_WHAT THE TASK ASKS_
In the records below, repeat exactly the lines between the line holding "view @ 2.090" and the line holding "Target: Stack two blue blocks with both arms", inclusive, and drop the pictures.

(Collected data)
________________

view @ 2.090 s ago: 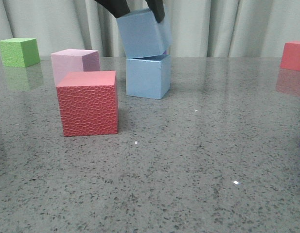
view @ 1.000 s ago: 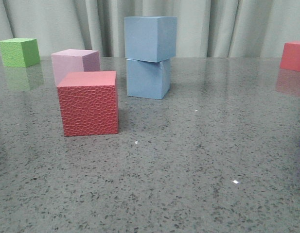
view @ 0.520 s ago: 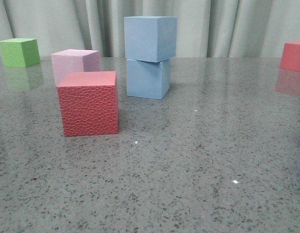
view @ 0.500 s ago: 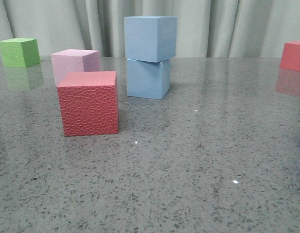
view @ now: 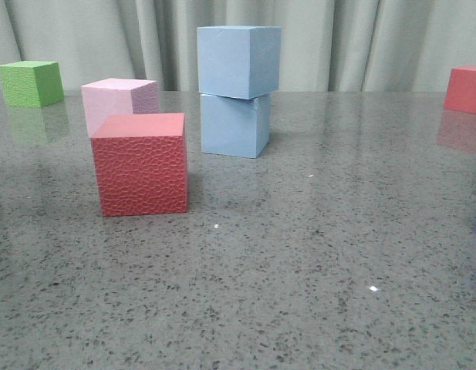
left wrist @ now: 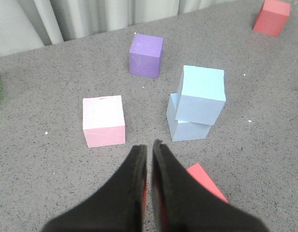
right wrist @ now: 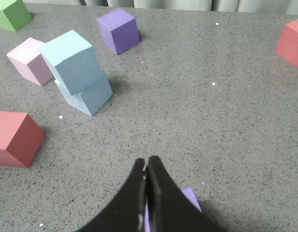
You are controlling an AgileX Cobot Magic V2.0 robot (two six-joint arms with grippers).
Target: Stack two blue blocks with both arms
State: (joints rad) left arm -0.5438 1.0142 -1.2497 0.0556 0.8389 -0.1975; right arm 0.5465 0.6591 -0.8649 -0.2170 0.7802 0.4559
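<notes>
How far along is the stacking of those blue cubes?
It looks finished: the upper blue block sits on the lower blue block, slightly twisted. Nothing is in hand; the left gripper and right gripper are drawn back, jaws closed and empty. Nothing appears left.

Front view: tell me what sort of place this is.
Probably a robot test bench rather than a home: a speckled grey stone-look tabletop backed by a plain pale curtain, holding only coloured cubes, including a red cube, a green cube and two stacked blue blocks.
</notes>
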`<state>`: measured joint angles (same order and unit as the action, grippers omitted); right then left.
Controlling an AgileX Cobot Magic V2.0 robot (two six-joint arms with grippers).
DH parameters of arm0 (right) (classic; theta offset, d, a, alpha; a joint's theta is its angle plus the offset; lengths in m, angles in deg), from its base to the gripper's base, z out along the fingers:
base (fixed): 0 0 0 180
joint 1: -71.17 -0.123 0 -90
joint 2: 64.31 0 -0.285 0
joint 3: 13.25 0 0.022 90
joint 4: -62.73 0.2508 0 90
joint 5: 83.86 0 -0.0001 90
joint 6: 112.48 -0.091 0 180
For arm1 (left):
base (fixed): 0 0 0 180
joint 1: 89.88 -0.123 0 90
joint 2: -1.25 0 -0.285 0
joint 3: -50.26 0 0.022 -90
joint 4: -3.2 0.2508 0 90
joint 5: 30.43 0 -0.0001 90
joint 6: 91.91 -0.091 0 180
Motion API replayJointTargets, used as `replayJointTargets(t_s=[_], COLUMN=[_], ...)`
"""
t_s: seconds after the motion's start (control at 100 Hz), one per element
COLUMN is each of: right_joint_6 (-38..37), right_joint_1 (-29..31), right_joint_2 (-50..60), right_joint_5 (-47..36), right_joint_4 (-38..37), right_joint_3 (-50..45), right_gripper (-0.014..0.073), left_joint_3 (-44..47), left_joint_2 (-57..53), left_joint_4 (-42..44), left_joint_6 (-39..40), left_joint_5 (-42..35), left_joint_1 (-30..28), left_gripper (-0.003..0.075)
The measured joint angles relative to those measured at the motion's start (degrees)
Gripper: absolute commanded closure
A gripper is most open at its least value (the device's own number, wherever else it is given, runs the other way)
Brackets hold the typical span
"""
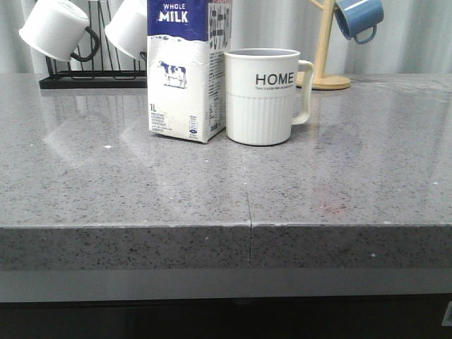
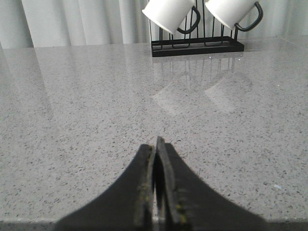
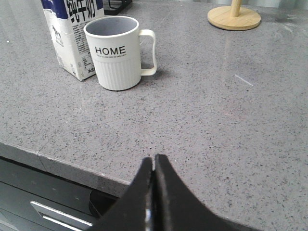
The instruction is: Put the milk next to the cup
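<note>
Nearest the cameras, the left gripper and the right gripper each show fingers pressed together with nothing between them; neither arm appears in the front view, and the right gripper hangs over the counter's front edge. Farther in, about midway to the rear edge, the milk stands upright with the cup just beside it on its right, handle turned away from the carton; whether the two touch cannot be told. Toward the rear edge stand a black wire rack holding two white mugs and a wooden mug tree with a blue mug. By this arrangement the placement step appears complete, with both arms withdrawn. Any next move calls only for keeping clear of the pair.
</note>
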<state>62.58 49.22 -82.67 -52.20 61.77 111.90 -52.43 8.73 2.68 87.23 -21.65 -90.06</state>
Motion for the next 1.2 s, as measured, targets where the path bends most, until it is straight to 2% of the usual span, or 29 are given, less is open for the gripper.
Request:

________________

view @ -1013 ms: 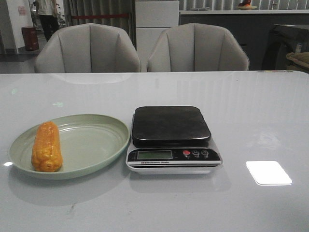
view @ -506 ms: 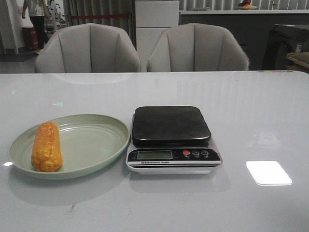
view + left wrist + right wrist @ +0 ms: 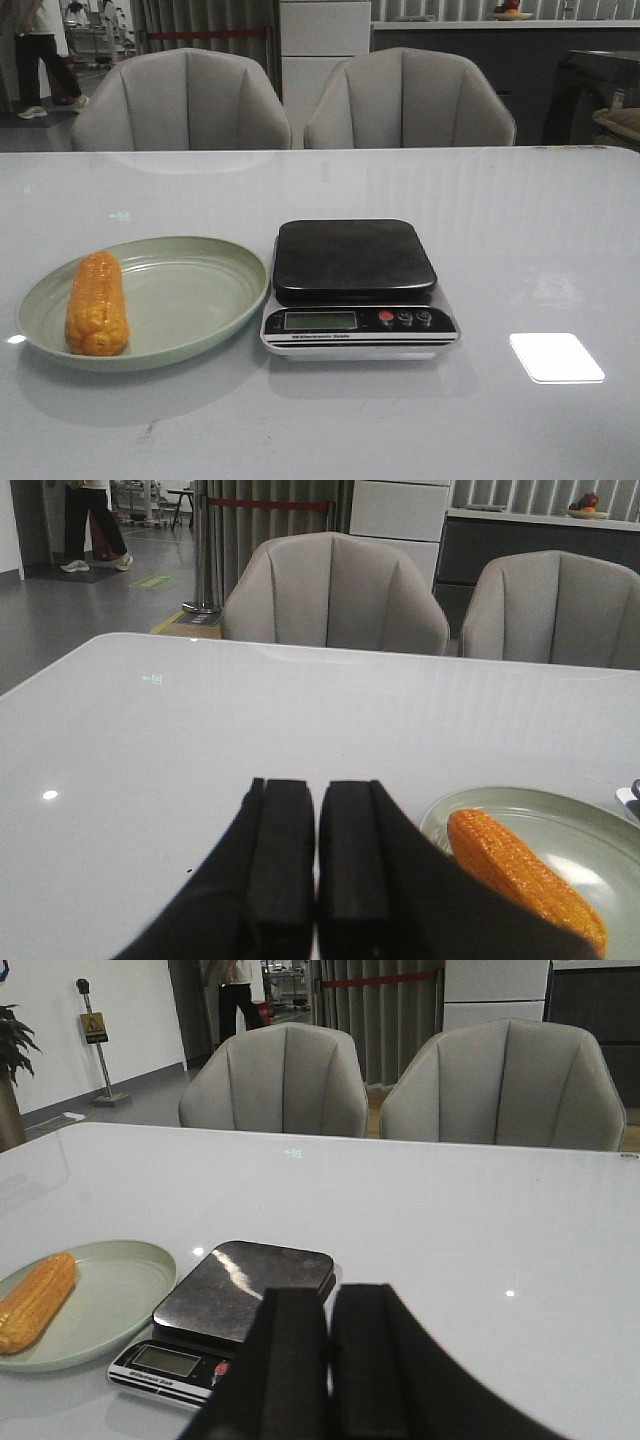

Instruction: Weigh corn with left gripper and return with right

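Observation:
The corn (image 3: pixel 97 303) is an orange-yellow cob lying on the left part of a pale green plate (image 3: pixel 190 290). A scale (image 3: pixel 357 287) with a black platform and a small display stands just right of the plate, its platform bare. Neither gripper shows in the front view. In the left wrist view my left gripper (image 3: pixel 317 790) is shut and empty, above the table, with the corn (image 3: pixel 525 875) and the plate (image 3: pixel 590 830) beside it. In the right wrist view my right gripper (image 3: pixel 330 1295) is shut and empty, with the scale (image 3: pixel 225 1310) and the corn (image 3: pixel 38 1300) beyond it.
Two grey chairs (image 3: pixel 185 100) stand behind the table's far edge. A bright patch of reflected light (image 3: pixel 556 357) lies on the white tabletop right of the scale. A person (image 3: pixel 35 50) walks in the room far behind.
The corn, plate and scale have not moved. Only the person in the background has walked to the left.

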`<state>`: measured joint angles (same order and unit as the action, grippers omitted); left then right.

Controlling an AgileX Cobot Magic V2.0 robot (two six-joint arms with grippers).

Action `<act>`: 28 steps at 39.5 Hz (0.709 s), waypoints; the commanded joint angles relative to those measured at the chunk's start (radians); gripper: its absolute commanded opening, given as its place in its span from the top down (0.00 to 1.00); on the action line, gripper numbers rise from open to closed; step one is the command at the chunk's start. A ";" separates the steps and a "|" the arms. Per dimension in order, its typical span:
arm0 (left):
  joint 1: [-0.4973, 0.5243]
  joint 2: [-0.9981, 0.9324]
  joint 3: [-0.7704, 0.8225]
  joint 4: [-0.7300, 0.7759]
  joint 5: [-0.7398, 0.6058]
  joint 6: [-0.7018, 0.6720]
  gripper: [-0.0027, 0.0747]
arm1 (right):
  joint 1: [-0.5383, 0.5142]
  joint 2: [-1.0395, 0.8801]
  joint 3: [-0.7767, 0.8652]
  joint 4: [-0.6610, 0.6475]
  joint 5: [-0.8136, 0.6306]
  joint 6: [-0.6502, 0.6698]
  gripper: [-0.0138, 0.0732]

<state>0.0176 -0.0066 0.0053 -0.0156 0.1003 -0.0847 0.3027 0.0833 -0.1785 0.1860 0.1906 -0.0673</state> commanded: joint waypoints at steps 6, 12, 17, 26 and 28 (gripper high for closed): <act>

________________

_SOLUTION TO THE EXERCISE_
view @ 2.090 s ago: 
view @ 1.000 s ago: 
view @ 0.520 s ago: 
view @ 0.500 s ago: 
view @ now: 
left wrist @ now: 
right wrist @ now: 
You are controlling an AgileX Cobot Magic V2.0 robot (two six-joint arms with grippers).
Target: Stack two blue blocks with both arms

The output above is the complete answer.